The option of making an ABC is available on a state-by-state basis. During the meltdown suffered in the dot-com and technology business sectors in the early 2000s, California became the capital of ABCs. In discussing assignments for the benefit of creditors, this article will focus primarily on California ABC law.
The process of an ABC is initiated by the distressed entity (assignor) entering an agreement with the party which will be responsible for conducting the wind-down and/or liquidation or going concern sale (assignee) in a fiduciary capacity for the benefit of the assignor’s creditors. The assignment agreement is a contract under which the assignor transfers all of its right, title, interest in, and custody and control of its property to the third-party assignee in trust. The assignee liquidates the property and distributes the proceeds to the assignor’s creditors.
In order to commence the ABC process, a distressed corporation will generally need to obtain both board of director authorization and shareholder approval. While this requirement is dictated by applicable state law, the ABC constitutes a transfer of all of the assignor’s assets to the assignee, and the law of many states provides that the transfer of all of a corporation’s assets is subject to shareholder approval. In contrast, shareholder approval is not required in order for a corporation to file a petition commencing a federal bankruptcy case. In some instances, the shareholder approval requirement for an ABC can be an impediment to the quick action ordinarily available in the context of an ABC, especially when a public company is involved as the assignor.
The board of directors of an insolvent company (a company with debt exceeding the value of its assets) should be particularly attentive to avoiding harm to the value of the enterprise and the interests of creditors. Under Delaware law, for example, the obligation is to maximize the value of the enterprise, which should result in protecting the interests of creditors.
It is not unusual for the board of a troubled company to determine that a going concern sale of the company’s business is in the best interests of the company and its creditors. However, generally the purchaser will not acquire the business if the assumption of the company’s unsecured debt is involved. Further, often the situation is deteriorating rapidly. The company may be burning through its cash reserves and in danger of losing key employees who are aware of its financial difficulties, and creditors of the company are pressing for payment. Under these circumstances, the company’s board may conclude than an ABC is the most appropriate course of action.

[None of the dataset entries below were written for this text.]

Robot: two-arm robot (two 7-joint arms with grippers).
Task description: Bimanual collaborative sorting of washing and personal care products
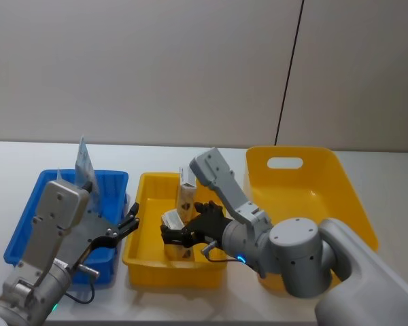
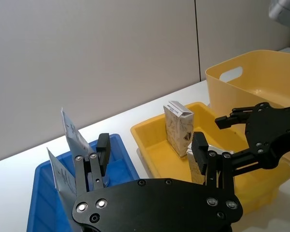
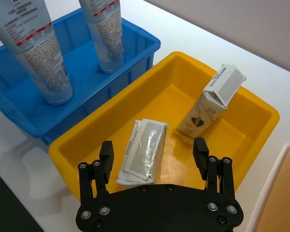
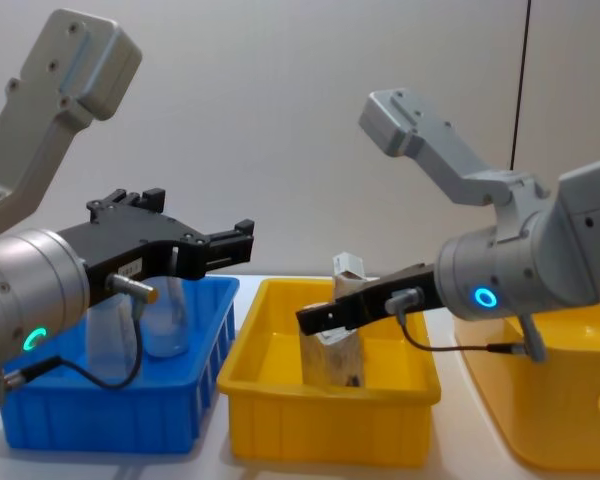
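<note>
1. Flat carton (image 3: 144, 151) lies on the floor of the small yellow tray (image 3: 261, 110), near its left wall. The second carton (image 3: 210, 104) stands tilted at the far end of that tray.
2. Two tubes (image 3: 36, 48) stand cap-down in the blue tray (image 3: 19, 121), on the left.
3. Right tool (image 3: 153, 146) hovers over the flat carton with its jaws spread to either side of the narrow width, touching nothing.
4. Left tool (image 1: 132, 214) is also spread and empty, hanging between the blue tray and the small yellow tray.
5. Risk: the carton is thin and flat, so the fingers may hit the tray floor before they grip, or close above it and miss.
6. Risk: too much squeeze could dent the cardboard.
7. Risk: the left finger comes down close to the tray wall and could catch the rim and shove the tray across the surface (image 1: 190, 153).
8. Risk: the tilted carton looks unstable, and a brush from the right arm would likely tip it.
9. Risk: the two tools are near each other, so a sideways move by either could make them collide.
10. The big yellow bin (image 1: 292, 149) sits on the right.
</note>
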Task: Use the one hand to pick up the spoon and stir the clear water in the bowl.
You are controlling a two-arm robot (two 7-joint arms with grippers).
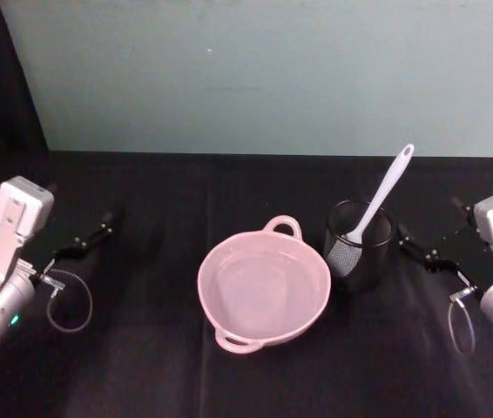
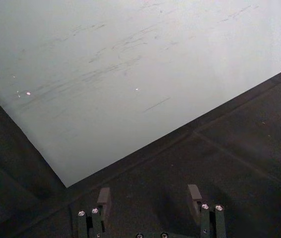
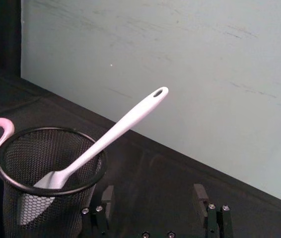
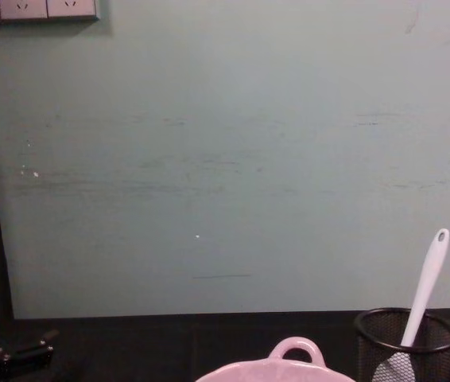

The Alternative of Voluntary Federal Bankruptcy Cases
Chapter 7 bankruptcy provides a procedure for the orderly liquidation of the assets of the debtor and the ultimate payment of creditors in the order of priority set forth in the U.S. Bankruptcy Code. Upon the filing of a Chapter 7 petition, a trustee is appointed who is charged with marshaling all of the assets of the debtor, liquidating the assets, and eventually distributing the proceeds of the liquidation to the debtor’s creditors. The process can take many months or even years and is governed by detailed statutory requirements.
Chapter 11 of the Bankruptcy Code provides a framework for a formal, court-supervised business reorganization. While the primary goals of Chapter 11 are rehabilitation of the debtor, equality of treatment of creditors holding claims of the same priority, and maximization of the value of the bankruptcy estate, Chapter 11 can be used to implement a liquidation of the debtor. Unlike the traditional common law assignment for the benefit of creditors (assignments are governed by state law and may differ from state to state), Chapter 7 and Chapter 11 bankruptcy cases are presided over by a federal bankruptcy judge and are governed by a detailed federal statute.
Advantages of an ABC
The common law assignment by simple transfer in trust, in many cases, is a superior liquidation mechanism when compared to using the more cumbersome statutory procedures governing a formal Chapter 7 bankruptcy liquidation case or a liquidating Chapter 11 case. Compared to bankruptcy liquidation, assignments may involve less administrative expense and are a substantially faster and more flexible liquidation process. In addition, unlike a Chapter 7 liquidation, where generally an unknown trustee will be appointed to administer the liquidation process, in an ABC the assignor can select an assignee with appropriate experience and expertise to conduct the wind-down of its business and liquidation of its assets. In prepackaged ABCs, where an immediate going concern sale will be implemented, the assignee will be involved prior to the ABC going effective. Further, in states that have adopted the common law ABC process, court procedures, requirements, and oversight are not involved. In contrast, in bankruptcy cases, the judicial process is invoked and brings with it additional uncertainty and complications, including players whose identity is unknown at the time the bankruptcy petition is filed, expense, and likely delay.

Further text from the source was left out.